== EXERCISE ==
Reproduce only what runs from the line containing "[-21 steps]" to the line containing "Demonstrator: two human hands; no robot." in the records below, inclusive. Keep it exact, and keep the pictures out.

== Records from a data source ==
::::

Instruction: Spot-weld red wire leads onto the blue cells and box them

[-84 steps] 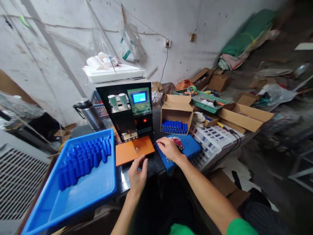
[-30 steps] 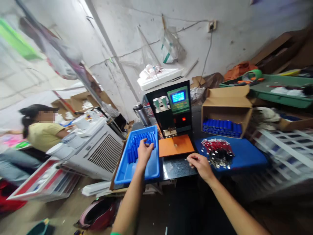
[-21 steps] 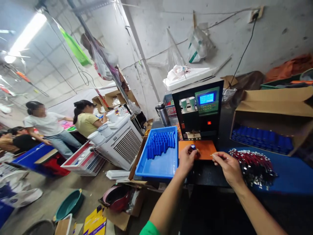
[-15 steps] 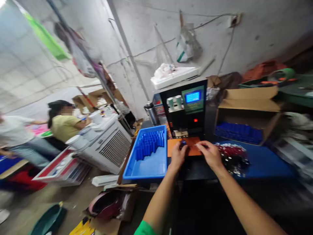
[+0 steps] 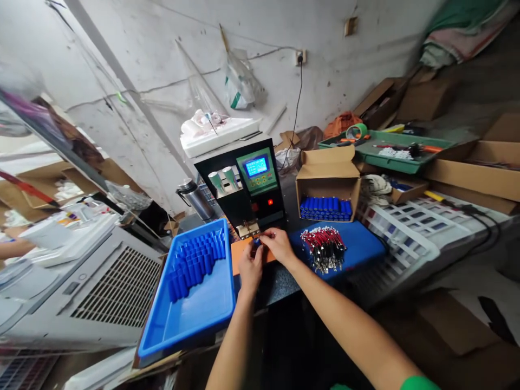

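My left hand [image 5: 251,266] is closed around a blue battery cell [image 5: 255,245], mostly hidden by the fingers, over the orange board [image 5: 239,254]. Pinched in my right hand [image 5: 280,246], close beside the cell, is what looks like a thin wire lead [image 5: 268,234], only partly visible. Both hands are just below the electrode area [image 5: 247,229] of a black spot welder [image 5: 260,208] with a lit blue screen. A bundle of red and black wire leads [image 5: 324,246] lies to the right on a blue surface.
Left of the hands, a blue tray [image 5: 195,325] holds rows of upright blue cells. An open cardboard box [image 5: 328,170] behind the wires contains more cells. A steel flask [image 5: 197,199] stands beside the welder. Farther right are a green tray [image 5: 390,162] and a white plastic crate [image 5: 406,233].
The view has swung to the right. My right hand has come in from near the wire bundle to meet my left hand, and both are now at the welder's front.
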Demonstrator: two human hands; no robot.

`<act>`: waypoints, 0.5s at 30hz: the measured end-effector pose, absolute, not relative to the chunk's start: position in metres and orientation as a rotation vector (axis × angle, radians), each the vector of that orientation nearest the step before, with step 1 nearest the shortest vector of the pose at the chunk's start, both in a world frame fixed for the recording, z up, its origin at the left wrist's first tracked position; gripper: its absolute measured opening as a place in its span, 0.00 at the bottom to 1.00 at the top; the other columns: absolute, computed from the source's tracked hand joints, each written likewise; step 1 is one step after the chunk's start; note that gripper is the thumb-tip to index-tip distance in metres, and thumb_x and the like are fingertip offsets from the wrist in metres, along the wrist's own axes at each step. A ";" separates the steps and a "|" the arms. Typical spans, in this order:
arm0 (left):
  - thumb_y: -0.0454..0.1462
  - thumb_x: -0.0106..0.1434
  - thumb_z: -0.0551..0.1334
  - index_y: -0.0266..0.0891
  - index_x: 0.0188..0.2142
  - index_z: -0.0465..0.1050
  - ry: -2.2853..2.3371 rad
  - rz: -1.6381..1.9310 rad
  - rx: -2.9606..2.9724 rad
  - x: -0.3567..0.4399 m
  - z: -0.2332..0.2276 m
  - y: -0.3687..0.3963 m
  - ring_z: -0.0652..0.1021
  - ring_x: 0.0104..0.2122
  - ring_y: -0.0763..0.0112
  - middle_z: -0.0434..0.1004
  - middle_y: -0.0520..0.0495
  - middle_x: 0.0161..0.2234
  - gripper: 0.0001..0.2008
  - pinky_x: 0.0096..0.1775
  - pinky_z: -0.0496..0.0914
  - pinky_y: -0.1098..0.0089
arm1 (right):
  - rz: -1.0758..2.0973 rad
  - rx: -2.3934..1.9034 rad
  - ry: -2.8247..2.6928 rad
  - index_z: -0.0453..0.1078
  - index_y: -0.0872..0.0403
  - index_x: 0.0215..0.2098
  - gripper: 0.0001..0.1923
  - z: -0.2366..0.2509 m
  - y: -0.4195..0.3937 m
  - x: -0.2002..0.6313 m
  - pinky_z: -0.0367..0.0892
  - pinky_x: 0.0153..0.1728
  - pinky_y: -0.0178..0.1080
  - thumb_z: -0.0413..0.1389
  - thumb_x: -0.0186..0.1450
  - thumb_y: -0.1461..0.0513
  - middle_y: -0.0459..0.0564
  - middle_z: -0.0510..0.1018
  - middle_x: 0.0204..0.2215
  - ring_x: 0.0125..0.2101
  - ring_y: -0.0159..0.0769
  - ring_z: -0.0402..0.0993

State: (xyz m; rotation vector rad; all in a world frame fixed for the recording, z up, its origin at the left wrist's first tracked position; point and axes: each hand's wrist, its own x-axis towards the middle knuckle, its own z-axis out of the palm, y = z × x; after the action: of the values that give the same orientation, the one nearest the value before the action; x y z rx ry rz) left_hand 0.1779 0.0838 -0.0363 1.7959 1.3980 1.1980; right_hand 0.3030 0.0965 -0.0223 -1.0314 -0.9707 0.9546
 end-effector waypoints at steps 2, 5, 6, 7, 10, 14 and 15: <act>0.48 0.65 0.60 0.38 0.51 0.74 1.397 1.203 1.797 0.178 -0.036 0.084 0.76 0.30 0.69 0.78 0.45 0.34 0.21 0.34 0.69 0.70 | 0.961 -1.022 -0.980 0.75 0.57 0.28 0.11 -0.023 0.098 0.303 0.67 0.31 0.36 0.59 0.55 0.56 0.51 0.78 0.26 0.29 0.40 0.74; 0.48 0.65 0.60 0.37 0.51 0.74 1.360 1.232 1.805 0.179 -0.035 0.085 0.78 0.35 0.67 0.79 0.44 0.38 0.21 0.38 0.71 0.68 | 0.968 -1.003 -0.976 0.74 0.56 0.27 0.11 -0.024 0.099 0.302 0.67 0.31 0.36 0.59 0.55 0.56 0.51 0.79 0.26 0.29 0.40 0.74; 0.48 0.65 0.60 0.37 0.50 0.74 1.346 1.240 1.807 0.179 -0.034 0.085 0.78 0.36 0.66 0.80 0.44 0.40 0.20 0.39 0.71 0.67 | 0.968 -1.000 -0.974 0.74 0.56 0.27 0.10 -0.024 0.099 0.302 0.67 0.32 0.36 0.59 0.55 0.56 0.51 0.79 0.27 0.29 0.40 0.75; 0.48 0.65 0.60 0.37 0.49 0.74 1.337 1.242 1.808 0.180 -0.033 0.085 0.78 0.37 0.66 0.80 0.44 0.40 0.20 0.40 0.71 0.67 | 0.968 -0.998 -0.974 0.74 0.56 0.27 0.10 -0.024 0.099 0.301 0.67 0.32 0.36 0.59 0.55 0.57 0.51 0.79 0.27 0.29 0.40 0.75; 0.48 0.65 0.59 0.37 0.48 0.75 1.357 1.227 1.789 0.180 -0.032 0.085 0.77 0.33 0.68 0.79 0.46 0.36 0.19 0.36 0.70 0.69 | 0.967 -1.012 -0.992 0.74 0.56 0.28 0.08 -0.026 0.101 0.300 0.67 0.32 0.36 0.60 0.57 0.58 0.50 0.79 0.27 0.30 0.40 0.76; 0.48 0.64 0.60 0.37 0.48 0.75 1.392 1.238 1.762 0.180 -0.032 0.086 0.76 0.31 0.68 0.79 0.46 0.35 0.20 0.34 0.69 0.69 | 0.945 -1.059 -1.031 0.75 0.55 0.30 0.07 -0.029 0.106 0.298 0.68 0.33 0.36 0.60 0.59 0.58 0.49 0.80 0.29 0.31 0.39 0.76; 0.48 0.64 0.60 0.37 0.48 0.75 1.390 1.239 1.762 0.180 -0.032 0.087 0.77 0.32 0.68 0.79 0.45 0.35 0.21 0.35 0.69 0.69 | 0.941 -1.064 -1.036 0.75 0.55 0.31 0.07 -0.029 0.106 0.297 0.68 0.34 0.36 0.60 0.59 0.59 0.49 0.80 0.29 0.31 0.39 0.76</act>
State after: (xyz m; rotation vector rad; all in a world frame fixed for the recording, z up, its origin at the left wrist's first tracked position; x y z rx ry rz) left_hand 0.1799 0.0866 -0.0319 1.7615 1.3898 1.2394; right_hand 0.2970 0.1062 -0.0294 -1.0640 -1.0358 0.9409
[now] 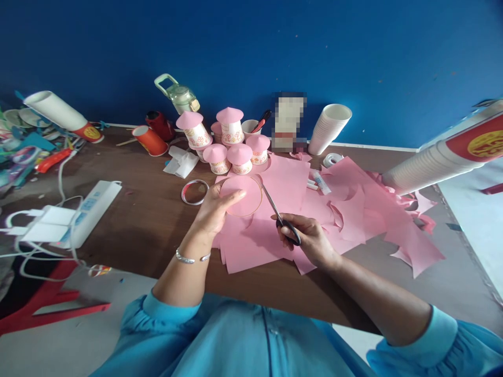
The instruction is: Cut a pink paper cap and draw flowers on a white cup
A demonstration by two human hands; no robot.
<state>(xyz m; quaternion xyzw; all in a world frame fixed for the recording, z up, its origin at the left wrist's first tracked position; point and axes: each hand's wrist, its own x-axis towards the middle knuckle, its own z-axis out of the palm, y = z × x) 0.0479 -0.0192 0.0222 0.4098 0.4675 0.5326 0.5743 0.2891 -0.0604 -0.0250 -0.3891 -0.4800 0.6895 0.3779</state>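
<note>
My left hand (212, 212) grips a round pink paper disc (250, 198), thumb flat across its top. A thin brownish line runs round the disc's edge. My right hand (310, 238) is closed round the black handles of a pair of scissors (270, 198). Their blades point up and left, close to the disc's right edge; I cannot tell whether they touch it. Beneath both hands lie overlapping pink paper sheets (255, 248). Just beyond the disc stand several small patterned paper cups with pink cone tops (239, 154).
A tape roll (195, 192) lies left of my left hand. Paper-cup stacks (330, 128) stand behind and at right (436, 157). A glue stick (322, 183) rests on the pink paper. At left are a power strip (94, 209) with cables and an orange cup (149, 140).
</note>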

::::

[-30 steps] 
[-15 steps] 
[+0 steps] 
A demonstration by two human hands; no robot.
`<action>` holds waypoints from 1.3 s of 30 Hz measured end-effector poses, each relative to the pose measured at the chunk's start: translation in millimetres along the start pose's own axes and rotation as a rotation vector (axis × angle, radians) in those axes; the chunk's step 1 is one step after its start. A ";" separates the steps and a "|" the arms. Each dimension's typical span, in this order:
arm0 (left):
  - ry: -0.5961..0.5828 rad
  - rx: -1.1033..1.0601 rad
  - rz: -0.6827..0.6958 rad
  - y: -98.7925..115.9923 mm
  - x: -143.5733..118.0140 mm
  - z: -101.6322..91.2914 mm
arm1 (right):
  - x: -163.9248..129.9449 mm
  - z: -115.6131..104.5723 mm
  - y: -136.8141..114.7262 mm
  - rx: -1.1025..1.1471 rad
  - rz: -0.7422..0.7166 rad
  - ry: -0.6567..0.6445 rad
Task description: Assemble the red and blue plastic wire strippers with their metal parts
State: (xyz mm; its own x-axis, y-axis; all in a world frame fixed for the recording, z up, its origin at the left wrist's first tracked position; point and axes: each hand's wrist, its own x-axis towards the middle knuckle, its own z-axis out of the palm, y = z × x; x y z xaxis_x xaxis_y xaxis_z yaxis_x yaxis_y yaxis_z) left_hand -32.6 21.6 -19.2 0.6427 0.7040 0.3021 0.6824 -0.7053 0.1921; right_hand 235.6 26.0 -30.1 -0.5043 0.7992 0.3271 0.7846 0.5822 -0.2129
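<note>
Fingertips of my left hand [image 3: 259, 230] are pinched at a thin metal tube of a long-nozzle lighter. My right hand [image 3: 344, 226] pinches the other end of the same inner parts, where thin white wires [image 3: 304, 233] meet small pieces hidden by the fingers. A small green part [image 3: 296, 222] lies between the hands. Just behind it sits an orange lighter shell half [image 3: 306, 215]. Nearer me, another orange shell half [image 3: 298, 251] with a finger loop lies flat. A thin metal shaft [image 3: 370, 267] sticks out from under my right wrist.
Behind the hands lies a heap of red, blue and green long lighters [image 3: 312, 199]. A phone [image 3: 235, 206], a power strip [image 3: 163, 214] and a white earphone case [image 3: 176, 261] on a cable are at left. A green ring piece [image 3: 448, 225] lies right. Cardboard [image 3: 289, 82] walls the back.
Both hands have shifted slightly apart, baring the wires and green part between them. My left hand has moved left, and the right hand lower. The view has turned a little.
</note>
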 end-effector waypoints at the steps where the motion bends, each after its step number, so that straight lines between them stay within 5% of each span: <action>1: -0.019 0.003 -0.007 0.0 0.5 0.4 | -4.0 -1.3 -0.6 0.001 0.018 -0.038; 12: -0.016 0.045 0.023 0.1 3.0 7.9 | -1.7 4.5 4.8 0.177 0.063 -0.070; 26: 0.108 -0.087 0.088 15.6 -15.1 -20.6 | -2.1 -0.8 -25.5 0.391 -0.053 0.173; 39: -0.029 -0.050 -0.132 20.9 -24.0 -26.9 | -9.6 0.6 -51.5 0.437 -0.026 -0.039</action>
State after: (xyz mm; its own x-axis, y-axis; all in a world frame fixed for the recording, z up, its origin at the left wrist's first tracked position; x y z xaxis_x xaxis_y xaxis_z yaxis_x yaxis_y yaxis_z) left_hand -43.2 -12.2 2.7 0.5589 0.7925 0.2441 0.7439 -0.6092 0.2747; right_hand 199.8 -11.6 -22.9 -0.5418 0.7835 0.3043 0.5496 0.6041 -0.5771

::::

== RESULT OF THE TASK ==
[-21 steps] 
[-15 steps] 
[+0 steps] 

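My left hand [image 5: 251,266] is closed around a blue battery cell [image 5: 255,245], mostly hidden by the fingers, over the orange board [image 5: 239,254]. Pinched in my right hand [image 5: 280,246], close beside the cell, is what looks like a thin wire lead [image 5: 268,234], only partly visible. Both hands are just below the electrode area [image 5: 247,229] of a black spot welder [image 5: 260,208] with a lit blue screen. A bundle of red and black wire leads [image 5: 324,246] lies to the right on a blue surface.
Left of the hands, a blue tray [image 5: 195,325] holds rows of upright blue cells. An open cardboard box [image 5: 328,170] behind the wires contains more cells. A steel flask [image 5: 197,199] stands beside the welder. Farther right are a green tray [image 5: 390,162] and a white plastic crate [image 5: 406,233].
The view has swung to the right. My right hand has come in from near the wire bundle to meet my left hand, and both are now at the welder's front.
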Demonstrator: two human hands; no robot.

This response is done.